A diferencia del reportero de prensa plana del grupo o los corresponsales de televisión, que pueden enfocarse en hacer preguntas, y los técnicos de televisión, concentrados en sus equipos y su trabajo, los reporteros de radio tienen que hacer ambas cosas, y bien.
Como los medios dependen de uno, no es solo nuestra reputación la que está en juego, sino también la de nuestra organización.
Aterrizamos en el Aeropuerto de Chambers y corrimos hasta los vehículos de la prensa para el corto viaje al Muelle 8 de la Estación Naval de Norfolk.

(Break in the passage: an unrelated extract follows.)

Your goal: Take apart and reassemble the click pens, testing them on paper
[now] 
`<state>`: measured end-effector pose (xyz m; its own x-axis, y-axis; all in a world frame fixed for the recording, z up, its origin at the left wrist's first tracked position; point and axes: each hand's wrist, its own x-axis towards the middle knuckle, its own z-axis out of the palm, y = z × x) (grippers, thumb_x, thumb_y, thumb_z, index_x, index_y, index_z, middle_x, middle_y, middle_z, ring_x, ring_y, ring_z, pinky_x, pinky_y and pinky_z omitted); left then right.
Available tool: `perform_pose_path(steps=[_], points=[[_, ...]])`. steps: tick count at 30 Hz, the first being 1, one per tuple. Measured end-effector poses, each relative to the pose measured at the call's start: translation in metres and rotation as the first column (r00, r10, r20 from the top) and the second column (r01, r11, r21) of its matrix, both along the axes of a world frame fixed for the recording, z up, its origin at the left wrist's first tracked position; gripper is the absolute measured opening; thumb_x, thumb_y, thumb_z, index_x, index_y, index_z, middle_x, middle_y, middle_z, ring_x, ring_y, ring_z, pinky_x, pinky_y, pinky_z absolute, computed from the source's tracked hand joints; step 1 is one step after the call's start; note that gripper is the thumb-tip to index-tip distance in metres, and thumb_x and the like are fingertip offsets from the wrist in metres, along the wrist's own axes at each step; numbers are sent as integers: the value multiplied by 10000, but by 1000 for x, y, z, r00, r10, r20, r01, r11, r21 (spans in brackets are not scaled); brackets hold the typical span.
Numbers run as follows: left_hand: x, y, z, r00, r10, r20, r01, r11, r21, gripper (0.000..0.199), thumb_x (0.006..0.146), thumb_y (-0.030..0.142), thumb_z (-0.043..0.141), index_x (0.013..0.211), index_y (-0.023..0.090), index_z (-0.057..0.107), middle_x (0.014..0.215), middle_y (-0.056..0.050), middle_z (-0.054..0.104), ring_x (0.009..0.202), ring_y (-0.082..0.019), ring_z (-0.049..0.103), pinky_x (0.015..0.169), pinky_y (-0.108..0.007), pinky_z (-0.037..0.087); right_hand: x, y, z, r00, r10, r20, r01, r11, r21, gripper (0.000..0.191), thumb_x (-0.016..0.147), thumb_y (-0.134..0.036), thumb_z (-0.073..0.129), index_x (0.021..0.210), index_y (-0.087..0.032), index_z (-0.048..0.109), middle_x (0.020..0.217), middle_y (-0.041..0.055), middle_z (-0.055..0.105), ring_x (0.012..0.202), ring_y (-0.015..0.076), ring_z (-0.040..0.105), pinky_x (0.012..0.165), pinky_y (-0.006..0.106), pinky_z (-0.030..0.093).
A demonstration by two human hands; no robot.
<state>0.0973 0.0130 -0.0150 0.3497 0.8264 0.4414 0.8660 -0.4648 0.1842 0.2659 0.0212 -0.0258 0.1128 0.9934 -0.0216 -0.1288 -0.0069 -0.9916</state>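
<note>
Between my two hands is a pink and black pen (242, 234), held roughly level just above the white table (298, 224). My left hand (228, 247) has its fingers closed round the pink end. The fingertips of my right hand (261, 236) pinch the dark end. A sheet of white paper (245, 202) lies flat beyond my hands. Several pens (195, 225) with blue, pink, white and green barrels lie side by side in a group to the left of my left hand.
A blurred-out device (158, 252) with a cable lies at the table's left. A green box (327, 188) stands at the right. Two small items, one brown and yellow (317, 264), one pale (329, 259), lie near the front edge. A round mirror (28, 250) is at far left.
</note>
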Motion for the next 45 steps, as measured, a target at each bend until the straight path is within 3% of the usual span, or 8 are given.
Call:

Escuchamos los breves comentarios del presidente y observamos el inmenso buque separarse del muelle al sonido de una marcha militar.
Entonces nos llevaron de regreso y abordamos el avión.
En el viaje de vuelta, el presidente vino hasta el área de los asientos de prensa, en la parte trasera del avión, para conversar extraoficialmente. Lo rodeamos, de nuevo haciendo caso omiso de las normas de distanciamiento social. Pero los comentarios extraoficiales son bastante raros y en esos pocos minutos me olvidé completamente del virus, concentrada solamente en hacer mi trabajo, del cual estoy siempre agradecida, con pandemia o sin ella.